### TASK TO COMPLETE:
Only the lines from the start of the data through the one containing "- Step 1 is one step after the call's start" belong in your answer; return them exactly.

### INFORMATION SUPPLIED:
┄┄┄┄┄┄┄┄┄┄┄┄┄┄┄┄┄┄┄┄
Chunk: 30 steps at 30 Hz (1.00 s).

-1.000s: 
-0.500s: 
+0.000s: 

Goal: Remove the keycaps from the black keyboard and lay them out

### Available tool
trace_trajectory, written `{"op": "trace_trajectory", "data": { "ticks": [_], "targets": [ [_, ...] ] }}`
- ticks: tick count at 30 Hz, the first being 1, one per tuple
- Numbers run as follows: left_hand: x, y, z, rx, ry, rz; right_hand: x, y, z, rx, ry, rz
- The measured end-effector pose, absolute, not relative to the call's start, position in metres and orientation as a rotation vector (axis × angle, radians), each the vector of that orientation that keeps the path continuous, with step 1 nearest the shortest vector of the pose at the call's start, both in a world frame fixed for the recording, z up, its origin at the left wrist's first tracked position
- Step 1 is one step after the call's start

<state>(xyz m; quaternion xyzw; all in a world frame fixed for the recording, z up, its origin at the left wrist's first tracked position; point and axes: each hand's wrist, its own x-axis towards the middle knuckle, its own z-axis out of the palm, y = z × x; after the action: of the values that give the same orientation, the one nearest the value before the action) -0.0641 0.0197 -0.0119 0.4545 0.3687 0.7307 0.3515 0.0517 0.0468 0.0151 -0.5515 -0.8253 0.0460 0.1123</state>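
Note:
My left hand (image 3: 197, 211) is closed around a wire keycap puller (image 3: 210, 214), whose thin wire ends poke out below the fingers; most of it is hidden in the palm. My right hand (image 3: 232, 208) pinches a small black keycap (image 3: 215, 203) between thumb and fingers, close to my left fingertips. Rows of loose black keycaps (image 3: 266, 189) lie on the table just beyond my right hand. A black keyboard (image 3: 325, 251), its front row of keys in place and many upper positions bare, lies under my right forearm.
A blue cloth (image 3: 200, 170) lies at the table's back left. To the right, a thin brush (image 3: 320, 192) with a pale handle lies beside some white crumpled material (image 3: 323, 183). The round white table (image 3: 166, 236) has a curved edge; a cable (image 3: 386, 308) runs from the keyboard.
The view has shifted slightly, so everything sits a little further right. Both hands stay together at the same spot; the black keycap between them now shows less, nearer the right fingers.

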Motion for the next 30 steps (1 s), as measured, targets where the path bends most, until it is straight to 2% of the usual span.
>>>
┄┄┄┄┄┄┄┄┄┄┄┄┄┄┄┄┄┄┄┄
### WRITTEN ANSWER:
Chunk: 30 steps at 30 Hz (1.00 s).

-1.000s: 
-0.500s: 
+0.000s: 

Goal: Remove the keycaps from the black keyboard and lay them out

### Available tool
trace_trajectory, written `{"op": "trace_trajectory", "data": { "ticks": [_], "targets": [ [_, ...] ] }}`
- ticks: tick count at 30 Hz, the first being 1, one per tuple
- Numbers run as follows: left_hand: x, y, z, rx, ry, rz; right_hand: x, y, z, rx, ry, rz
- The measured end-effector pose, absolute, not relative to the call's start, position in metres and orientation as a rotation vector (axis × angle, radians), each the vector of that orientation that keeps the path continuous, with step 1 nearest the shortest vector of the pose at the call's start, both in a world frame fixed for the recording, z up, its origin at the left wrist's first tracked position
- Step 1 is one step after the call's start

Nothing further is needed for this exercise.